**** DATA BLOCK ****
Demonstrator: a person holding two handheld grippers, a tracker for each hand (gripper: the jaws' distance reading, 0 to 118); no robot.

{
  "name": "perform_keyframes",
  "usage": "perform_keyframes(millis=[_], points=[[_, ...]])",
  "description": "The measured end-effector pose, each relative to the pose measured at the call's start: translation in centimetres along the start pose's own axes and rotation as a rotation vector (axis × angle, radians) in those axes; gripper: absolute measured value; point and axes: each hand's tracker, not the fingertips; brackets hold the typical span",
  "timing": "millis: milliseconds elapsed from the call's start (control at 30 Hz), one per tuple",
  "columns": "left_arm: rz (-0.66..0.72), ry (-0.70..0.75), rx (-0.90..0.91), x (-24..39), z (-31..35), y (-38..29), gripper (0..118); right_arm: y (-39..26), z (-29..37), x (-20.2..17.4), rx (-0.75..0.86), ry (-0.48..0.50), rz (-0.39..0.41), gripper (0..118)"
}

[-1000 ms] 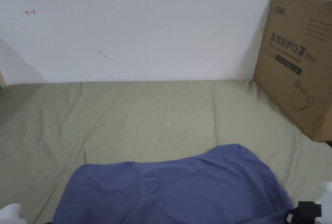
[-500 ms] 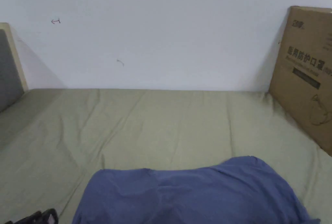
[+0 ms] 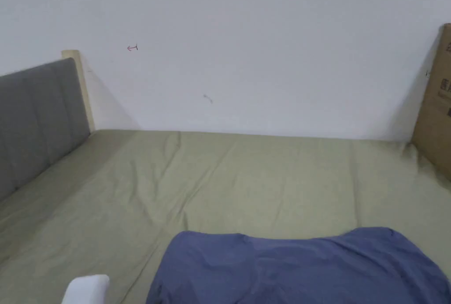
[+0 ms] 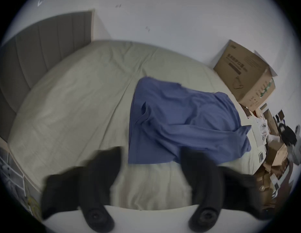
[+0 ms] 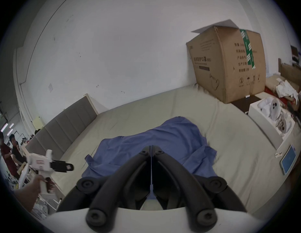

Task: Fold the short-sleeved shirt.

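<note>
A blue short-sleeved shirt (image 3: 299,269) lies spread and rumpled on the olive bed sheet (image 3: 220,177). In the left gripper view the shirt (image 4: 180,119) is just beyond my left gripper (image 4: 151,154), whose black jaws stand wide open and blurred over the sheet, near the shirt's closest edge. The left gripper (image 5: 69,166), held by a hand (image 5: 37,182), hovers to the left of the shirt (image 5: 163,145). My right gripper (image 5: 151,146) has its jaws shut together above the shirt's near side; blue shows through the slit.
A large cardboard box (image 5: 227,65) stands at the bed's far right corner against the white wall. A grey padded headboard (image 3: 39,115) borders the left side. A white tray of parts (image 5: 270,119) and a tablet (image 5: 288,159) lie to the right. People (image 5: 5,152) stand far left.
The head camera has swung left, bringing in the headboard and pushing the box to the edge. The right gripper left the bottom right corner; a white gripper body now shows bottom left. The shirt stays put.
</note>
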Motion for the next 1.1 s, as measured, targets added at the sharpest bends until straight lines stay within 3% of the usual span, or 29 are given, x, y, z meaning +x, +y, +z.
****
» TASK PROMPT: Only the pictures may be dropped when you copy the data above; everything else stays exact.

» OUTPUT OF THE TASK:
Demonstrator: a person holding two handheld grippers, a tracker for each hand (gripper: the jaws' distance reading, 0 to 118); no robot.

{
  "name": "perform_keyframes",
  "usage": "perform_keyframes(millis=[_], points=[[_, ...]])",
  "description": "The measured end-effector pose, each relative to the pose measured at the call's start: translation in centimetres along the start pose's own axes and rotation as a rotation vector (axis × angle, radians) in those axes; gripper: absolute measured value; point and axes: each hand's tracker, not the fingertips; brackets hold the typical span",
  "timing": "millis: milliseconds elapsed from the call's start (control at 30 Hz), one per tuple",
  "columns": "left_arm: rz (-0.66..0.72), ry (-0.70..0.75), rx (-0.90..0.91), x (-24..39), z (-31..35), y (-38..29), gripper (0..118); right_arm: y (-39..26), z (-29..37), x (-20.2..17.4), rx (-0.75..0.86), ry (-0.48..0.50), rz (-0.39..0.41), gripper (0..118)"
}

[-1000 ms] 
[-500 ms] 
[+0 ms] 
[+0 ms] 
[+0 ms] 

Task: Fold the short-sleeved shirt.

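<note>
A blue short-sleeved shirt (image 3: 299,269) lies spread and rumpled on the olive bed sheet (image 3: 220,177). In the left gripper view the shirt (image 4: 180,119) is just beyond my left gripper (image 4: 151,154), whose black jaws stand wide open and blurred over the sheet, near the shirt's closest edge. The left gripper (image 5: 69,166), held by a hand (image 5: 37,182), hovers to the left of the shirt (image 5: 163,145). My right gripper (image 5: 151,146) has its jaws shut together above the shirt's near side; blue shows through the slit.
A large cardboard box (image 5: 227,65) stands at the bed's far right corner against the white wall. A grey padded headboard (image 3: 39,115) borders the left side. A white tray of parts (image 5: 270,119) and a tablet (image 5: 288,159) lie to the right. People (image 5: 5,152) stand far left.
The head camera has swung left, bringing in the headboard and pushing the box to the edge. The right gripper left the bottom right corner; a white gripper body now shows bottom left. The shirt stays put.
</note>
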Motion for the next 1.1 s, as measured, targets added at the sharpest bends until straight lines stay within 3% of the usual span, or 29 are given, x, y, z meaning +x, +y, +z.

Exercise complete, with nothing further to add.